24 Mar A Jobs Boom – But Not for Everyone
Oh the labor shortage thing: it get dredged up every so often, and not without cause. We all know the theory behind it, more or less. The boomers are aging, and they are going ot exit the labor force. The generation coming up behind them was not nearly as plentiful in numbers, so they won’t really be replaced. So, as long as the economy keeps growing and nothing major (immigration, labor force paritcipation rates etc.) changes, then there will be lots of unfilled jobs out there.It’s been a popular view for years, although not expressed too much these days, what with the not-too-far-off 10 percent U.S. unemployment rate, and the gloomy prospects of jobless recovery to come.
Given all that, I read with interest the Met Life Foundation/Encore Careers paper “After the Recovery: Help Needed”. The premise is basically as set out above, with the added caveat that the ‘shortage’ of workers will provide lots of opportunities for those 55+ looking for something more exciting (and better paying) than playing Canasta. By the calcualtions of the authors, there could be a least 5 million potential job vacaties in the U.S. between now and 2018.
Sounds like a job hunters paradise – sort of.

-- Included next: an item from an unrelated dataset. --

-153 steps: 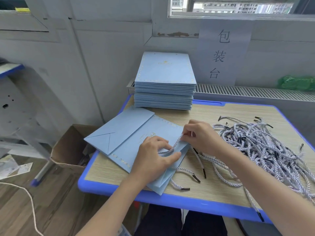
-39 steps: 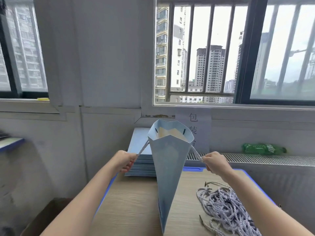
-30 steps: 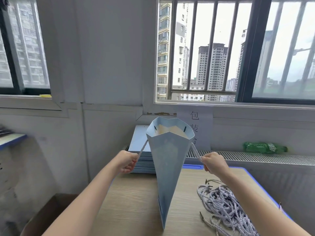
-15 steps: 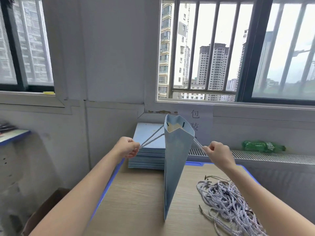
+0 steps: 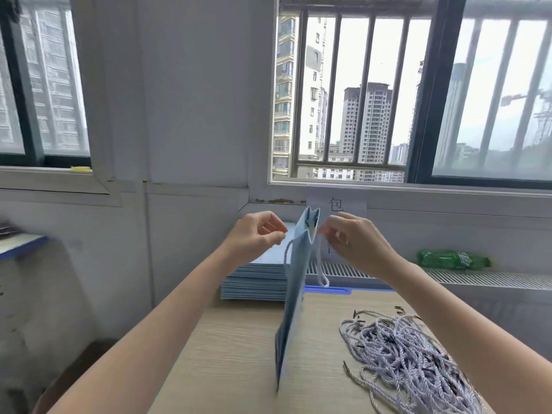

I don’t really have any problem with the methodology behind the calculations. The authors use existing Census Bureau stats to estimate that between 2008 and 2018, there will be 21.8 million additional adults in the U.S. aged 18 or older. That’s basically the potential new labor force. If the current labor force paraticipation rate (the percentage of adults either working or looking for a job, now about 66.2 percent) holds, that gives you 14.4 more workers. That’s about equal to the number of jobs that are calculated to be available over that time period.
So where’s the shortage? Well, as the authors point out, most of that growth in the labor force will be in workers aged 55 plus. Since those workers are less likely to be in the job market than is the ‘average’ labor force participant, then the labor force participaton rate is going to fall, to something like 64.5 percent. Translation: an older population has less available workers than a younger one.
As the authors also point out, they are working under the assumption that nothing major is going to change. If immigration was skewed way up, for example, then you wouldn’t have the same supply side issues.
What they don’t spend much time on either, is that the participation rate can also be rapidly ratcheted higher if wages went up. That is, if the ‘shortage’ of workers meant you got paid more for working, then some of those sitting it out (college students, stay at home parents, retired workers) would find it worthwhile to look for worker.
Poof, the shortage would disappear.
And of the of course the whole ‘demand side’ of the forecast is up for grabs too.
Although the report uses modest employment growth projections, even those could be blown away by a recession.
But what if the report is dead on, and this labor shortage does happen? Will it be a jobs bonanza for everyone?
Well, sort of – as long as you are a special ed teacher, nurse, nursing aide or home helath aide or medical assistant. Those ‘caring’ professions and variations on them account for the first seven of the top 15 jobs that will provide career opportunities for the next decade. Also on the list are child care workers, teacher assistants – and clergy. In total, nearly half of the top-growth occupations will be in some kind of social services.
Good times – if you want to work in a hospital (or a church).
Other occupations? Oh sure, there are some that will do decently, but few others are going to produce enough jobs that anyone talks about a shortage. In fact, for a lot of other occupations things are likely to be pretty tight.
Interesting stuff to chew on, espeically if you are choosing your career (or your second career or your third one).